WORK TO COMPLETE: Your answer must consist of exactly the lines below, starting with the line with "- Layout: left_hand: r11" and going on through the line with "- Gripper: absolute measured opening", and nothing else.

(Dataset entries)

--- START ---

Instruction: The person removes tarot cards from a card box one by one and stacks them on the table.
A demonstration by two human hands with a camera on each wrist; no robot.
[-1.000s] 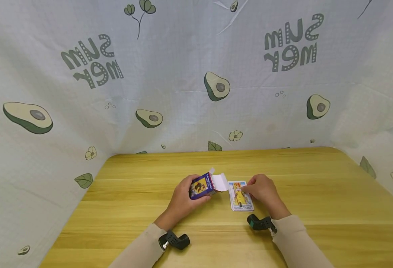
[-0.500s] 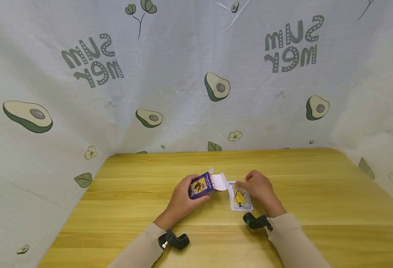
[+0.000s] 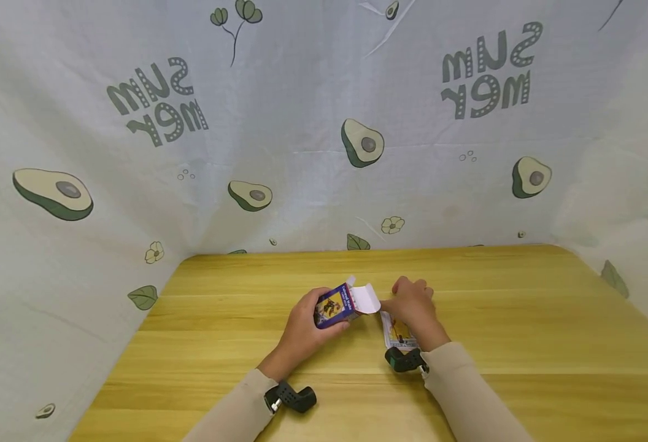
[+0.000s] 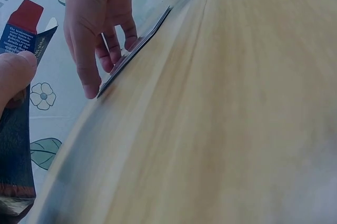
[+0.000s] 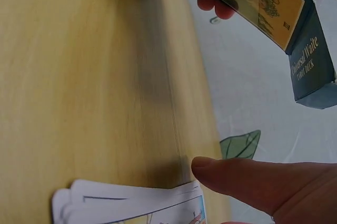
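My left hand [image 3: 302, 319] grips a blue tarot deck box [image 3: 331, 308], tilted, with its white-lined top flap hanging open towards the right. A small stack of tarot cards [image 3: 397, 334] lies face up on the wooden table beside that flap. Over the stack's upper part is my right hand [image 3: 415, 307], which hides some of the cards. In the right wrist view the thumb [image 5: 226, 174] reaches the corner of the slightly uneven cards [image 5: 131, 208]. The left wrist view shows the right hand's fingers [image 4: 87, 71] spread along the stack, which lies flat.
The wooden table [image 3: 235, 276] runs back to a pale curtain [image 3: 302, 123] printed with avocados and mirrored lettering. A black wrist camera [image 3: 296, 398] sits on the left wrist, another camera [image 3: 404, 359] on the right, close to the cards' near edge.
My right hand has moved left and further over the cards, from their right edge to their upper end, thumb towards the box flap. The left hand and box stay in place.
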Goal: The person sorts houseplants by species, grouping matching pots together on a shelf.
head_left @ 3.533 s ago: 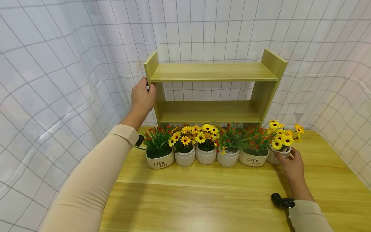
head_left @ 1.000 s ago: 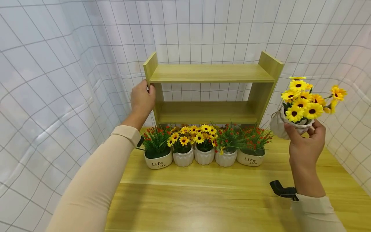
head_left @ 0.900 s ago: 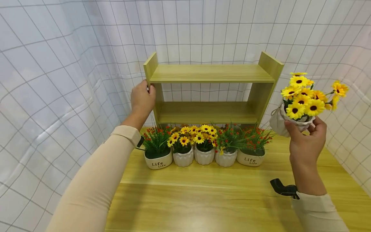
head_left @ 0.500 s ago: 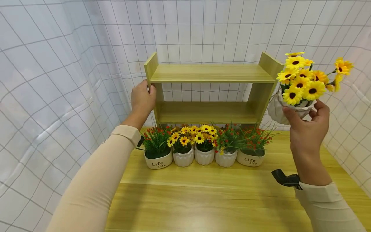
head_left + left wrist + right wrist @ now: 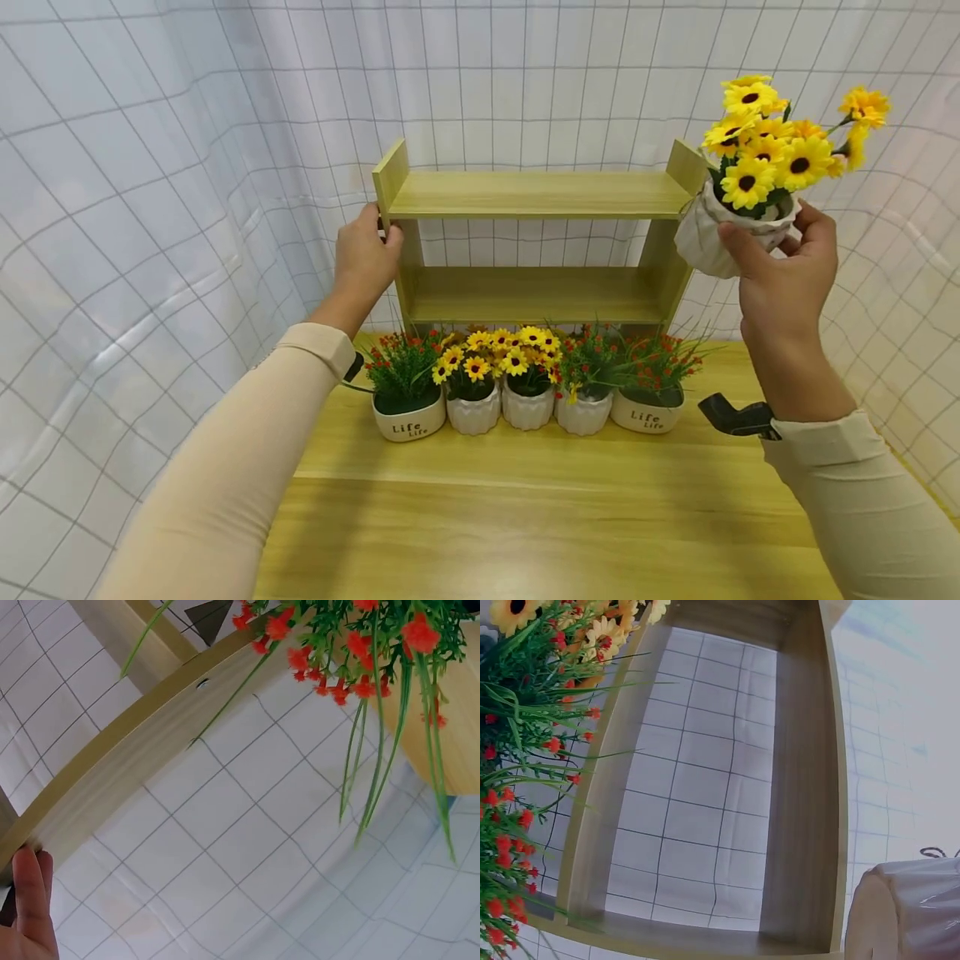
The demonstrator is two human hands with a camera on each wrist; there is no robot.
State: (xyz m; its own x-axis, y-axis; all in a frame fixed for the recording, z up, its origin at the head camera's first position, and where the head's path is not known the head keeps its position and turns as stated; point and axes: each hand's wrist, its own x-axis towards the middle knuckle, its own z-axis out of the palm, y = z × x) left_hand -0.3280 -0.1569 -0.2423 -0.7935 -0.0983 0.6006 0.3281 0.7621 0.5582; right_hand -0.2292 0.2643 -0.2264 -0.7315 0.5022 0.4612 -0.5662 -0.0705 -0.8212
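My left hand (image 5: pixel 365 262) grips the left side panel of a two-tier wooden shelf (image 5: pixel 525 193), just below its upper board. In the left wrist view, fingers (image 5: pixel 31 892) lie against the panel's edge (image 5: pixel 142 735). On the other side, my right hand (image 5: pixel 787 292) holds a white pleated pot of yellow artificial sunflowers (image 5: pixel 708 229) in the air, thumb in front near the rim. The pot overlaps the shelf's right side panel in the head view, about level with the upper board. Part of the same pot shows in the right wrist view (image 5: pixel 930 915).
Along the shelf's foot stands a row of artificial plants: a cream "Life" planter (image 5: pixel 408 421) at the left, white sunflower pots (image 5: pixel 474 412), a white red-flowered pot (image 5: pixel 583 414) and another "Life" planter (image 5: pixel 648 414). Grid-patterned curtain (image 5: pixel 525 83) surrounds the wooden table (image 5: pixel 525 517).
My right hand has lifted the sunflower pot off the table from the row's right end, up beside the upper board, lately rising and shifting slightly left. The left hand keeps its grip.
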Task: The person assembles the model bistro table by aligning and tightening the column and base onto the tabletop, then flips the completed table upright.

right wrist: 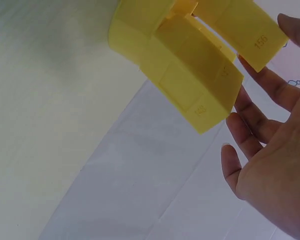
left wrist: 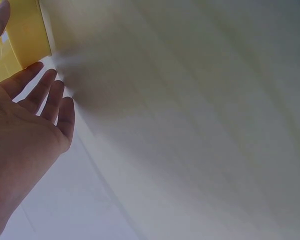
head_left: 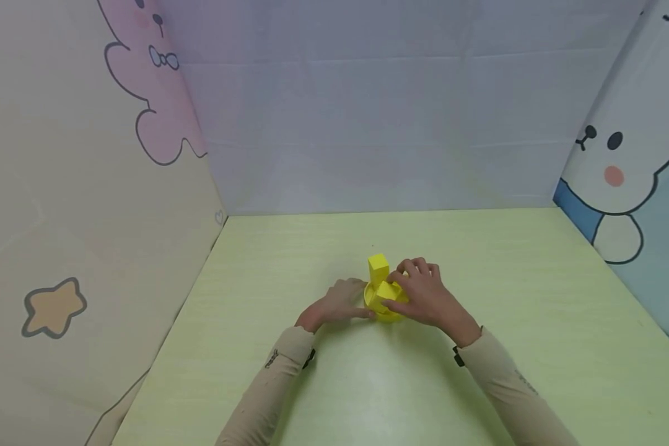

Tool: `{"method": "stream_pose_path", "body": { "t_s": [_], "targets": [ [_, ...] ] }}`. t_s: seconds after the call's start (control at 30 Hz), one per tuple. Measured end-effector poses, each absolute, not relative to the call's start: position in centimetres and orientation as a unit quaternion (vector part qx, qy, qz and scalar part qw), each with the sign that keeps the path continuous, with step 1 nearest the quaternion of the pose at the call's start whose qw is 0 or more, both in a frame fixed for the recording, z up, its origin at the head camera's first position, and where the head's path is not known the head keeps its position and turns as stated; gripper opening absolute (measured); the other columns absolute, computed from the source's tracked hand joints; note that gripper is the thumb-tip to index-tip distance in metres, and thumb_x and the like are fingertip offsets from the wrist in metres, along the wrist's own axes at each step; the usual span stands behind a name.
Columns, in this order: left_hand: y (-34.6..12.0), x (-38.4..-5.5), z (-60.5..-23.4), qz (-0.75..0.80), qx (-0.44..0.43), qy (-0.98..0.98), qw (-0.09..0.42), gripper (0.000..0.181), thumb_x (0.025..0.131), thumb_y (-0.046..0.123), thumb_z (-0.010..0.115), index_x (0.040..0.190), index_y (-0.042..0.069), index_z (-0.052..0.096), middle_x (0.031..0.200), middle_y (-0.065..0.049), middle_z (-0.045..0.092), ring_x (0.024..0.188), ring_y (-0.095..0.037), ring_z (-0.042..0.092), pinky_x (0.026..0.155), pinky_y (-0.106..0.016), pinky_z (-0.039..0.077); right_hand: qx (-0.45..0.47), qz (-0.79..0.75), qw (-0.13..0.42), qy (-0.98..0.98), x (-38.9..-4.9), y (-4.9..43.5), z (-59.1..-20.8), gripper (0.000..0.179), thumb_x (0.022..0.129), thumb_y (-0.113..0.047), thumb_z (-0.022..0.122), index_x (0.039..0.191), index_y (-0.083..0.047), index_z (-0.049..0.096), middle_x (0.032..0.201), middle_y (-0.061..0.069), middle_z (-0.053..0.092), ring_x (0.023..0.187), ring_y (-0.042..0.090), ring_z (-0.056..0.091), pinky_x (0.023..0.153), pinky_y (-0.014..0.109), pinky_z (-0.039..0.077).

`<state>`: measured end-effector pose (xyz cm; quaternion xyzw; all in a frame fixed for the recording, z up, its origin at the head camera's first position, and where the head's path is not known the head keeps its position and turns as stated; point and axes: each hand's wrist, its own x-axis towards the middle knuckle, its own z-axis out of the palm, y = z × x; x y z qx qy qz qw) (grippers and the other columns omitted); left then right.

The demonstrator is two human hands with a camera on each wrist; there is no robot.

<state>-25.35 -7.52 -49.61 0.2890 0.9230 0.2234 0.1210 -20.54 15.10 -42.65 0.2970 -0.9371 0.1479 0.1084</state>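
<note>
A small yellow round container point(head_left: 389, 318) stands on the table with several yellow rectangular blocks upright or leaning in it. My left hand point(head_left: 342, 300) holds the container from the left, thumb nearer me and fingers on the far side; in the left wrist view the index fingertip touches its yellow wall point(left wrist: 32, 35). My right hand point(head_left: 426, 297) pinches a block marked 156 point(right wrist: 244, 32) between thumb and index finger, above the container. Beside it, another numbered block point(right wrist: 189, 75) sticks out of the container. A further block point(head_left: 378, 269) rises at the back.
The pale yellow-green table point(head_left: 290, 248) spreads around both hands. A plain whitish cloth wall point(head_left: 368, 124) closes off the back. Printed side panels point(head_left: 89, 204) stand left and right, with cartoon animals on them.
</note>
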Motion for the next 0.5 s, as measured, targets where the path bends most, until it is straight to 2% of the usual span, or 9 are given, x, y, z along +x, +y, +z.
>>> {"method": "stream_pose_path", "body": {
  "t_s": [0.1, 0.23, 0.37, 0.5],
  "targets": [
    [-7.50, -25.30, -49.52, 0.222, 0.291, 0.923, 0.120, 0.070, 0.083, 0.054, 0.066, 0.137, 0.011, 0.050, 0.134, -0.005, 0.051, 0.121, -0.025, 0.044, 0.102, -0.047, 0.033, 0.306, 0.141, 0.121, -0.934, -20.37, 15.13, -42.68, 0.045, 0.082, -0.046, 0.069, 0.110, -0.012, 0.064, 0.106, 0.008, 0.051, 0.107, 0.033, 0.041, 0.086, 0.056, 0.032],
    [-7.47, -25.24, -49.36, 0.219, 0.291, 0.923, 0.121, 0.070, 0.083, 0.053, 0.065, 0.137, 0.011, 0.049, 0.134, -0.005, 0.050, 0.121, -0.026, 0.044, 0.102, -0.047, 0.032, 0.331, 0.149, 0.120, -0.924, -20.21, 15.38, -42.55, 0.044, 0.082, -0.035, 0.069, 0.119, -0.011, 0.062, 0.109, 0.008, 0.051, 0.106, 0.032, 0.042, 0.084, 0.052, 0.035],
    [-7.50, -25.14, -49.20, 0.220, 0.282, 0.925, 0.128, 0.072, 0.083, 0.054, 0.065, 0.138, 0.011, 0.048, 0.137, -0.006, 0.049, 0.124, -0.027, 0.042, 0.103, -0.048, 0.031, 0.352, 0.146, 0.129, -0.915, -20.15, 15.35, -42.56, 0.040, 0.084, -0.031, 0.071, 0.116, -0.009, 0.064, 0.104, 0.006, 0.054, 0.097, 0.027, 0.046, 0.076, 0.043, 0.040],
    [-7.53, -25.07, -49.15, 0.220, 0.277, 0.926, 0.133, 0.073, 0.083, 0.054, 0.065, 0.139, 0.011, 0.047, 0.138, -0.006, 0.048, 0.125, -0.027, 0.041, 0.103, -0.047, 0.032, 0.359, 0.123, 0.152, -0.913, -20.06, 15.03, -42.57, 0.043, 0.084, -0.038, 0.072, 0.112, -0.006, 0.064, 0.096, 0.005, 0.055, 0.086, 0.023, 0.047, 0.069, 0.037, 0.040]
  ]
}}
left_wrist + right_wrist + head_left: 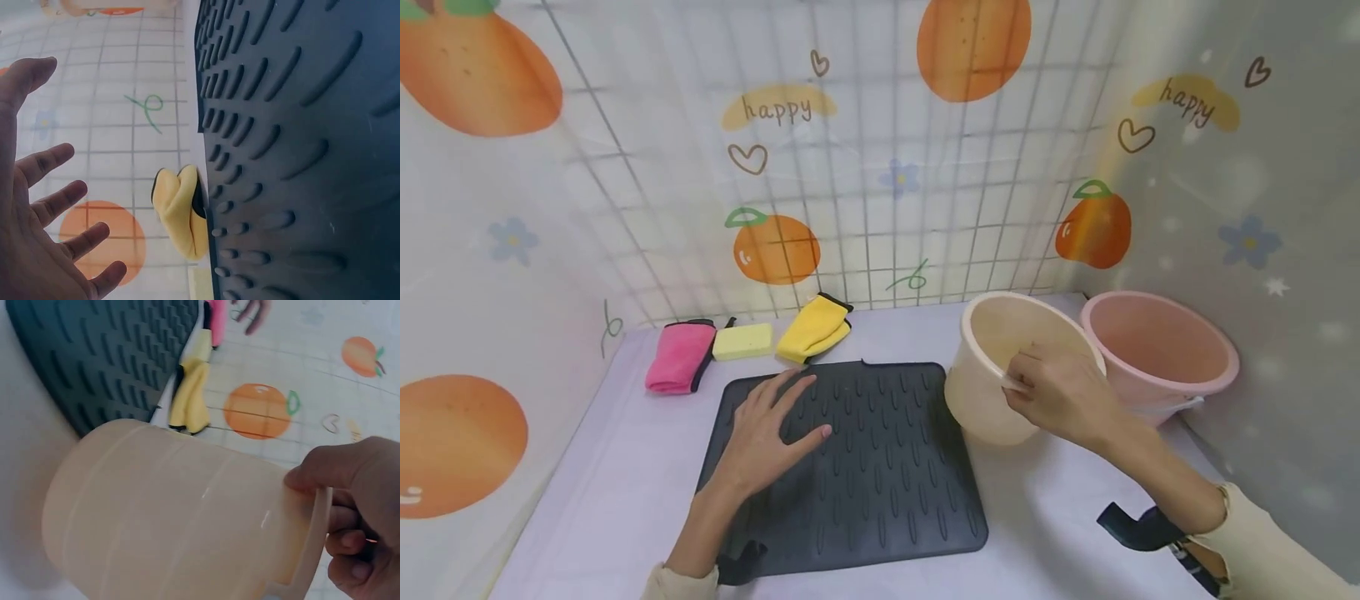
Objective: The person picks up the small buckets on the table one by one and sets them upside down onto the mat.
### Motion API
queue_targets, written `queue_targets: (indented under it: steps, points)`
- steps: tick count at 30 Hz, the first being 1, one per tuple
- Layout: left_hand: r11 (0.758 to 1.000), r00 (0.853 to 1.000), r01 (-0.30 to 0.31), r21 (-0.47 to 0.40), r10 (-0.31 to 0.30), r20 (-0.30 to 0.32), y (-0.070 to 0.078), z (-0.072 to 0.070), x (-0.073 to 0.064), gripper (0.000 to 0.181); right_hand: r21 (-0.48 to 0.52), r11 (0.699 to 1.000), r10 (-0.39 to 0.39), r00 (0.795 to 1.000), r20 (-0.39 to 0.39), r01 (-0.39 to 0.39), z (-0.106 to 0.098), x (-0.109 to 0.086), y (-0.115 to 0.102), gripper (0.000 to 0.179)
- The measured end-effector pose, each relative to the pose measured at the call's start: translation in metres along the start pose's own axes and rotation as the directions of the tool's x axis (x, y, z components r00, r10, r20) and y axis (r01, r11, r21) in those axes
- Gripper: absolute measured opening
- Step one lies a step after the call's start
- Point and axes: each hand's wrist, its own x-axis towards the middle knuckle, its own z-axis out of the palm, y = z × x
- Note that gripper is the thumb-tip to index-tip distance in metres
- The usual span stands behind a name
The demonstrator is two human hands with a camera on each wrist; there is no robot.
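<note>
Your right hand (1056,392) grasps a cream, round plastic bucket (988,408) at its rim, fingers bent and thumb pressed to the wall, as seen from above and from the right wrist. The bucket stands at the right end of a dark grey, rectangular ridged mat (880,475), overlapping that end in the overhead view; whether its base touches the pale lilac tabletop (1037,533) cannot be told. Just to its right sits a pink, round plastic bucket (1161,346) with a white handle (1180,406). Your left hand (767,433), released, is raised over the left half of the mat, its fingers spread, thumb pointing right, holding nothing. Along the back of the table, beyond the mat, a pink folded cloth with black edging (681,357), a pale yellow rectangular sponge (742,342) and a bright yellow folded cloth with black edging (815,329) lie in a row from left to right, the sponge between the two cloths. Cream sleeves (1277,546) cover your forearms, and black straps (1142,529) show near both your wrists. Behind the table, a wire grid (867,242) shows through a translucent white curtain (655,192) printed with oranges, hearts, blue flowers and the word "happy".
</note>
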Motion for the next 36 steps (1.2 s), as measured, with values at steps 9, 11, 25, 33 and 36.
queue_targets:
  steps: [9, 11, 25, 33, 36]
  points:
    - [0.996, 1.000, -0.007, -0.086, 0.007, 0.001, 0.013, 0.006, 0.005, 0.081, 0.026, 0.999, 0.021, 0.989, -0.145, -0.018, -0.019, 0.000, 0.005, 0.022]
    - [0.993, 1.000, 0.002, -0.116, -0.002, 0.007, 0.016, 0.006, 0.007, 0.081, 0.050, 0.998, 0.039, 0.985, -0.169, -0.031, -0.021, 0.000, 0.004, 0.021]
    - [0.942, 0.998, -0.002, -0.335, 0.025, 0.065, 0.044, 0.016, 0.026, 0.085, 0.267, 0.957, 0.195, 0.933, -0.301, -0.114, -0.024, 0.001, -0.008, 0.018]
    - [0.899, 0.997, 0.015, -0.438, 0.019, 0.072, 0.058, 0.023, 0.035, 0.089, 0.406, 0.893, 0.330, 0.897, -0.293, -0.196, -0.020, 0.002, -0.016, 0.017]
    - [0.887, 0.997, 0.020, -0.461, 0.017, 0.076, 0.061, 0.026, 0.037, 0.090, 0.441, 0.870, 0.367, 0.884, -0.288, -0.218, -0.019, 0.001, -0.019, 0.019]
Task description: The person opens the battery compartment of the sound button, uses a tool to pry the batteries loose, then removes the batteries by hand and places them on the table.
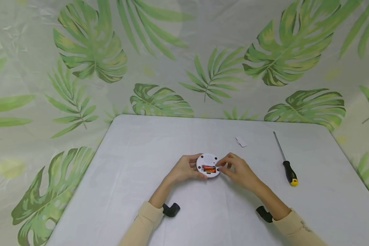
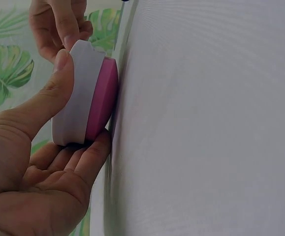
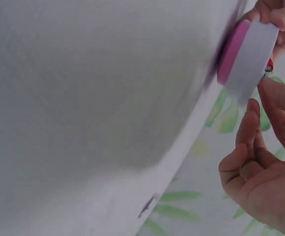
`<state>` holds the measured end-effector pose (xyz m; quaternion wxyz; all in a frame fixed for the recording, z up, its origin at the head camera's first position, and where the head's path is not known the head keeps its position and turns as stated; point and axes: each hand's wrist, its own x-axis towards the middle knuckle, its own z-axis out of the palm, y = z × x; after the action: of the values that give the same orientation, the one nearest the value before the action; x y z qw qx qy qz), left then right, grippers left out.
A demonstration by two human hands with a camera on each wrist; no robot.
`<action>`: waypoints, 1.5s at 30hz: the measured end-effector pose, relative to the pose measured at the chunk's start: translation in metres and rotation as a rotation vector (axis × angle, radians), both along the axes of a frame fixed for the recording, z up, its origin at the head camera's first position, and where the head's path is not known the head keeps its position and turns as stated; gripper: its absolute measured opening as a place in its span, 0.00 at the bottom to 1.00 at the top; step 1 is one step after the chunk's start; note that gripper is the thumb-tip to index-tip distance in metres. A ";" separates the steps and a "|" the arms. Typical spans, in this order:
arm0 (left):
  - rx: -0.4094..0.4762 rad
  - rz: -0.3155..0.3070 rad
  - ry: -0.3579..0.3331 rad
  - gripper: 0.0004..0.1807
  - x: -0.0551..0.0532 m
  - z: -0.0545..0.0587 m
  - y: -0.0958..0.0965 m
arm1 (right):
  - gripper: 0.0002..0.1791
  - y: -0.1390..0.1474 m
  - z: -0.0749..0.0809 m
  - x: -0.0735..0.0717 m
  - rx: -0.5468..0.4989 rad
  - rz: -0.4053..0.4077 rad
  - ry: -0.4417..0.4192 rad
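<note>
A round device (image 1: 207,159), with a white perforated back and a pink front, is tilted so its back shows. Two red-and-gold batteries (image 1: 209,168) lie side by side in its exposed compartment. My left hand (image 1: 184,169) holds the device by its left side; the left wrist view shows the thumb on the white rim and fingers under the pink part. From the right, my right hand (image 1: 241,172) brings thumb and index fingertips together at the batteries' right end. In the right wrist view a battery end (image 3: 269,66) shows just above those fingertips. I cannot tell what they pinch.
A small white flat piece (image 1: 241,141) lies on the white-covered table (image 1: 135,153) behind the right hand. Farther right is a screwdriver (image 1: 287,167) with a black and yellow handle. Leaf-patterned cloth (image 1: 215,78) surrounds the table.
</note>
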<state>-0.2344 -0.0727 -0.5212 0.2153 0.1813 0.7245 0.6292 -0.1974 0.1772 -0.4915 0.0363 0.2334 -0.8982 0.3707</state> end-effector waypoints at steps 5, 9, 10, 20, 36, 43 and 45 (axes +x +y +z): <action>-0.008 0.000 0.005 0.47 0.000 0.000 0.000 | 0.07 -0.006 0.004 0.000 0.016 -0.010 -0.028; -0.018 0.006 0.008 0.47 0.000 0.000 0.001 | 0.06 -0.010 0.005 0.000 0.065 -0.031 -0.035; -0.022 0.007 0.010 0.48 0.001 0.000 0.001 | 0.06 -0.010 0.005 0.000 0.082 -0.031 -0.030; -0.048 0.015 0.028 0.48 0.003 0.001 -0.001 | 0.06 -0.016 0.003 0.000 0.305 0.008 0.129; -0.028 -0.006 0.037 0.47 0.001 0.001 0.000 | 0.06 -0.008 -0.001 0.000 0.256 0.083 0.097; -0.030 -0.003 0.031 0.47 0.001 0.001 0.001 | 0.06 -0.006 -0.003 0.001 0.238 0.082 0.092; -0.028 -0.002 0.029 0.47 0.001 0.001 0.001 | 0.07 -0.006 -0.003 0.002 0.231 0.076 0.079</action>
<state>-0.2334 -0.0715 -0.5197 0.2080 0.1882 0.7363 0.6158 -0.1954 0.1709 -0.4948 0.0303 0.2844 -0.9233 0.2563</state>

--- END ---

SOLUTION FOR THIS TASK:
- Layout: left_hand: r11 (0.758 to 1.000), r00 (0.853 to 1.000), r01 (-0.30 to 0.31), r21 (-0.47 to 0.40), r10 (-0.31 to 0.30), r20 (-0.30 to 0.32), y (-0.070 to 0.078), z (-0.072 to 0.070), x (-0.073 to 0.064), gripper (0.000 to 0.181); right_hand: r21 (-0.48 to 0.52), r11 (0.699 to 1.000), r10 (-0.39 to 0.39), r00 (0.795 to 1.000), r20 (-0.39 to 0.39), r01 (-0.39 to 0.39), z (-0.106 to 0.098), x (-0.109 to 0.086), y (-0.115 to 0.102), gripper (0.000 to 0.179)
- The measured end-effector pose, each relative to the pose measured at the call's start: translation in metres along the start pose's own axes and rotation as the directions of the tool's x axis (x, y, z components r00, r10, r20) and y axis (r01, r11, r21) in those axes
- Gripper: absolute measured opening

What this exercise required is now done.